* Exercise *
Beginning at the line containing "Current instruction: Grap", give again every line through the end of the data, unchanged and with both ends included. Drop any pictures.

* Supplied information *
■ ■ ■ ■ ■

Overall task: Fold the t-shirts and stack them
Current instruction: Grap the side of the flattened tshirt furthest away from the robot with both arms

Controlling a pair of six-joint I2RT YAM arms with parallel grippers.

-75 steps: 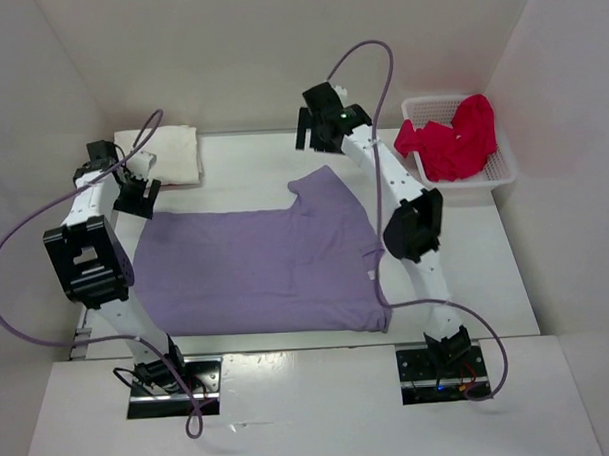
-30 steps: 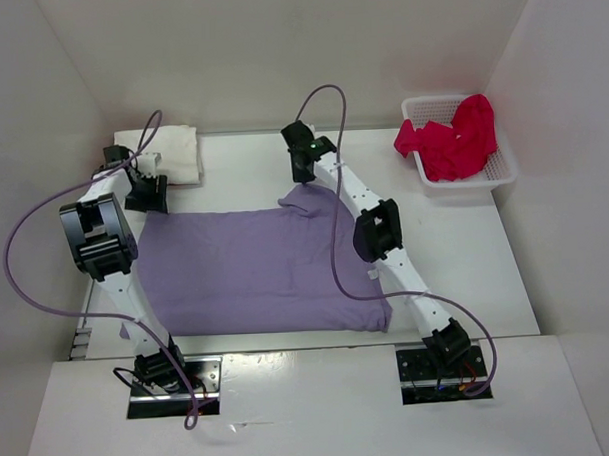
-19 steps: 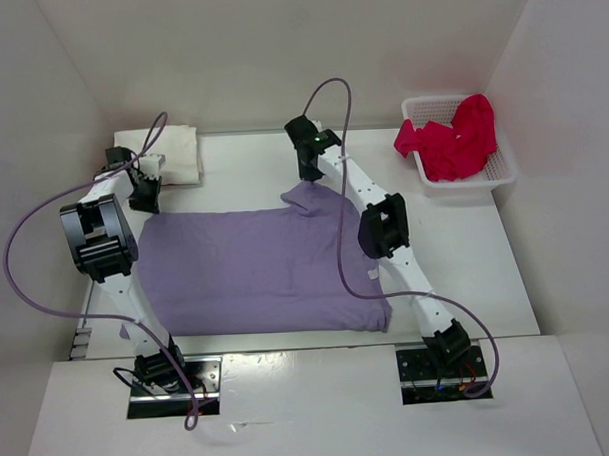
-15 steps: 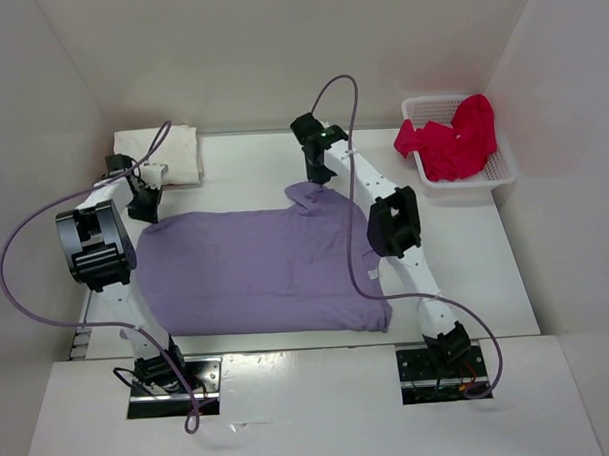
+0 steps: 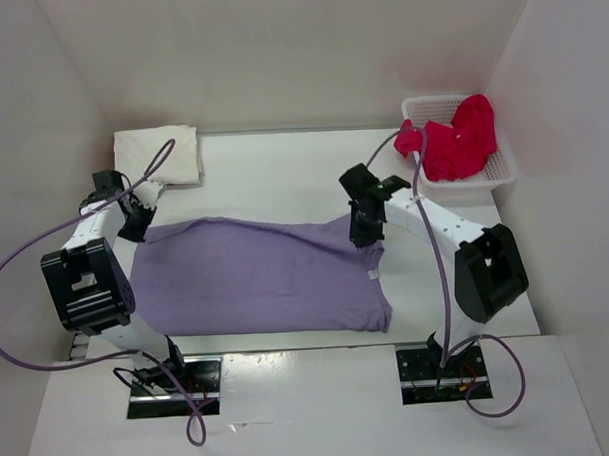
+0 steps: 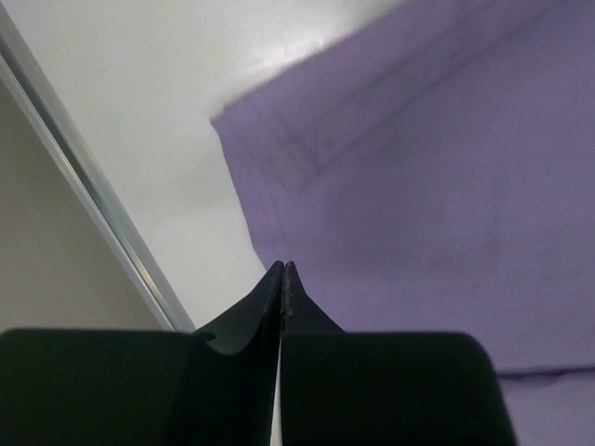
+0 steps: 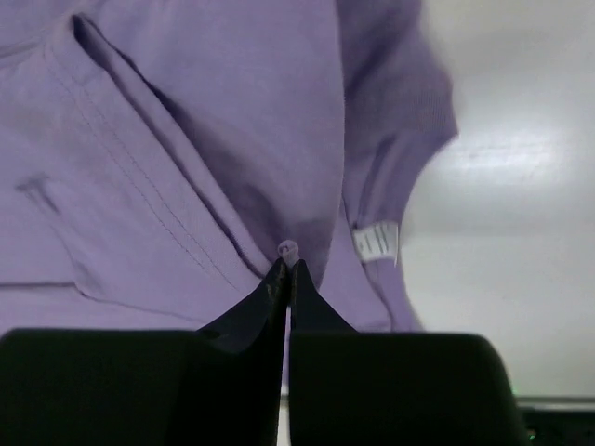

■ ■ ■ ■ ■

* Solution *
Current instruction: Grap the side of the flattened tshirt furthest away from the robot with both arms

Controlling a pair of six-joint I2RT YAM arms with parallel grippers.

-75 steps: 
-30 steps: 
-19 steps: 
-15 steps: 
+0 steps: 
+0 steps: 
+0 steps: 

The given output is the complete response.